Nothing but an exact repetition of the listing should be returned.

══ GIVEN MATERIAL

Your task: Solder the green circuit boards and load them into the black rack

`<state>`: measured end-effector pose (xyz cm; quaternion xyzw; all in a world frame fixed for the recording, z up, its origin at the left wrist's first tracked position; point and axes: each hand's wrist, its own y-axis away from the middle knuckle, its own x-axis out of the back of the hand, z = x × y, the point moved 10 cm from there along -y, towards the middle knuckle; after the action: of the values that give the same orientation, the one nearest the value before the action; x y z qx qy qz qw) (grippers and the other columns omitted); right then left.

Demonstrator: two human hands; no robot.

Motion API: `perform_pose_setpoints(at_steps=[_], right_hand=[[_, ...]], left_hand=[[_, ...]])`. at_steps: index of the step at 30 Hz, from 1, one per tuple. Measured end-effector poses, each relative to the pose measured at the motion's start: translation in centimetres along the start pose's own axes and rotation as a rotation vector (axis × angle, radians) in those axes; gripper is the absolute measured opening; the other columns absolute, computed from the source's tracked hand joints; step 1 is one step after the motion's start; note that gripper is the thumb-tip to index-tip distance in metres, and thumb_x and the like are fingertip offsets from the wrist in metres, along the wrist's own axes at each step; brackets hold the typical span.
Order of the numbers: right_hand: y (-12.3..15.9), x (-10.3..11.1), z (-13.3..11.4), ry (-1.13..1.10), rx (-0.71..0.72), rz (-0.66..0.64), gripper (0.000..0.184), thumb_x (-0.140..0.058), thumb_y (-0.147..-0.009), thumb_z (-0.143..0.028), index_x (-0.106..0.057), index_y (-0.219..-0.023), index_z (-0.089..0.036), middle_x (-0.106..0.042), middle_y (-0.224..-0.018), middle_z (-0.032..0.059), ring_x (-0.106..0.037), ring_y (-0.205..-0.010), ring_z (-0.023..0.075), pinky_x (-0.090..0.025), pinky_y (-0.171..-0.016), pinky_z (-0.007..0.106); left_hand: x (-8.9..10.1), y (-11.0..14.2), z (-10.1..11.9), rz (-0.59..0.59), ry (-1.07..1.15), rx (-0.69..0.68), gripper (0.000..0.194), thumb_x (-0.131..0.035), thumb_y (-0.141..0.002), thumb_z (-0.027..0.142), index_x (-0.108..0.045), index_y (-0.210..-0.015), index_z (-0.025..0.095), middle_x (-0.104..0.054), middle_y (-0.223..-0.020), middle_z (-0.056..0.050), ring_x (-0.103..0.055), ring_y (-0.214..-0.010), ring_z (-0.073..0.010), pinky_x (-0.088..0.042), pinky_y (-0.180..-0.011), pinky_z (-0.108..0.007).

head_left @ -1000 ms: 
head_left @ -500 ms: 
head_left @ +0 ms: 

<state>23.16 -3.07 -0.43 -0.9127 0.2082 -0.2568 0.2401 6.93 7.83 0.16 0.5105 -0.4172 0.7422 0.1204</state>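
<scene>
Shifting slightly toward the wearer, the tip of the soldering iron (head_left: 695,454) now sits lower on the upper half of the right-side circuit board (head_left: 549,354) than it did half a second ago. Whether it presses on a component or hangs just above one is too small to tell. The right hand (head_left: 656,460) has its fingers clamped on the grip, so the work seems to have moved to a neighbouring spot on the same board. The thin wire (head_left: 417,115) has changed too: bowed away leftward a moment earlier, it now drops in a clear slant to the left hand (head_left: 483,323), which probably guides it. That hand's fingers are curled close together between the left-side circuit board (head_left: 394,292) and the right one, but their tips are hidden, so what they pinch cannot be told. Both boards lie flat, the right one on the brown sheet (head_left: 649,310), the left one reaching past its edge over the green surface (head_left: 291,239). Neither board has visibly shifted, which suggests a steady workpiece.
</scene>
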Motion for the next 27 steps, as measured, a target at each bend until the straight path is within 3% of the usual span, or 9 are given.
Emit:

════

◆ ANSWER BOX:
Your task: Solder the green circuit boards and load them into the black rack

`<state>`: measured end-effector pose (xyz cm; quaternion xyzw; all in a world frame fixed for the recording, z up, its origin at the left wrist's first tracked position; point and axes: each hand's wrist, its own y-axis away from the middle knuckle, its own x-axis out of the back of the hand, z = x × y, the point moved 10 cm from there along -y, towards the middle knuckle; after the action: of the values that give the same orientation, the one nearest the value before the action; x y z qx qy qz qw) (grippers and the other columns omitted); right then left.

Demonstrator: two human hands; no robot.

Motion API: `perform_pose_setpoints(at_steps=[_], right_hand=[[_, ...]], left_hand=[[_, ...]])`. at_steps: index of the step at 30 Hz, from 1, one per tuple. Measured end-effector poses, each relative to the pose measured at the motion's start: translation in centimetres along the start pose's own axes and rotation as a rotation vector (axis × angle, radians) in those axes; gripper is the absolute measured opening; the other columns absolute, computed from the source's tracked hand joints; step 1 is one step after the motion's start; note that gripper is the thumb-tip to index-tip distance in metres, and thumb_x and the like are fingertip offsets from the wrist in metres, along the wrist's own axes at each step; brackets hold the typical span.
Order of the numbers: right_hand: y (-12.3..15.9), x (-10.3..11.1), z (-13.3..11.4), ry (-1.13..1.10), rx (-0.71..0.72), rz (-0.66..0.64), gripper (0.000..0.184), thumb_x (-0.140..0.058), thumb_y (-0.147..-0.009), thumb_z (-0.143..0.028), index_x (-0.106..0.057), index_y (-0.219..-0.023), index_z (-0.089..0.036), middle_x (-0.106..0.042), middle_y (-0.224..-0.018), middle_z (-0.032..0.059), ring_x (-0.106..0.037), ring_y (-0.205..-0.010), ring_z (-0.023..0.075), pinky_x (-0.090..0.025), pinky_y (-0.171..-0.016), pinky_z (-0.007..0.106); left_hand: x (-8.9..10.1), y (-11.0..14.2), z (-10.1..11.9), rz (-0.59..0.59), ry (-1.07..1.15), rx (-0.69..0.68), gripper (0.000..0.194), thumb_x (-0.131..0.035), thumb_y (-0.141..0.002), thumb_z (-0.027..0.142), index_x (-0.108..0.045), index_y (-0.210..-0.015), index_z (-0.025..0.095), middle_x (-0.104..0.054), middle_y (-0.223..-0.020), middle_z (-0.056..0.050), ring_x (-0.103..0.055), ring_y (-0.214..-0.010), ring_z (-0.073..0.010), pinky_x (-0.088..0.042), pinky_y (-0.180..-0.011), pinky_z (-0.108..0.007).

head_left @ -1000 ms: 
head_left @ -500 ms: 
head_left @ +0 ms: 

<state>23.16 -3.07 -0.43 -0.9127 0.2082 -0.2568 0.2401 6.93 7.83 0.16 0.5105 -0.4172 0.7422 0.1204</state>
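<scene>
Shifting slightly toward the wearer, the tip of the soldering iron (head_left: 695,454) now sits lower on the upper half of the right-side circuit board (head_left: 549,354) than it did half a second ago. Whether it presses on a component or hangs just above one is too small to tell. The right hand (head_left: 656,460) has its fingers clamped on the grip, so the work seems to have moved to a neighbouring spot on the same board. The thin wire (head_left: 417,115) has changed too: bowed away leftward a moment earlier, it now drops in a clear slant to the left hand (head_left: 483,323), which probably guides it. That hand's fingers are curled close together between the left-side circuit board (head_left: 394,292) and the right one, but their tips are hidden, so what they pinch cannot be told. Both boards lie flat, the right one on the brown sheet (head_left: 649,310), the left one reaching past its edge over the green surface (head_left: 291,239). Neither board has visibly shifted, which suggests a steady workpiece.
</scene>
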Motion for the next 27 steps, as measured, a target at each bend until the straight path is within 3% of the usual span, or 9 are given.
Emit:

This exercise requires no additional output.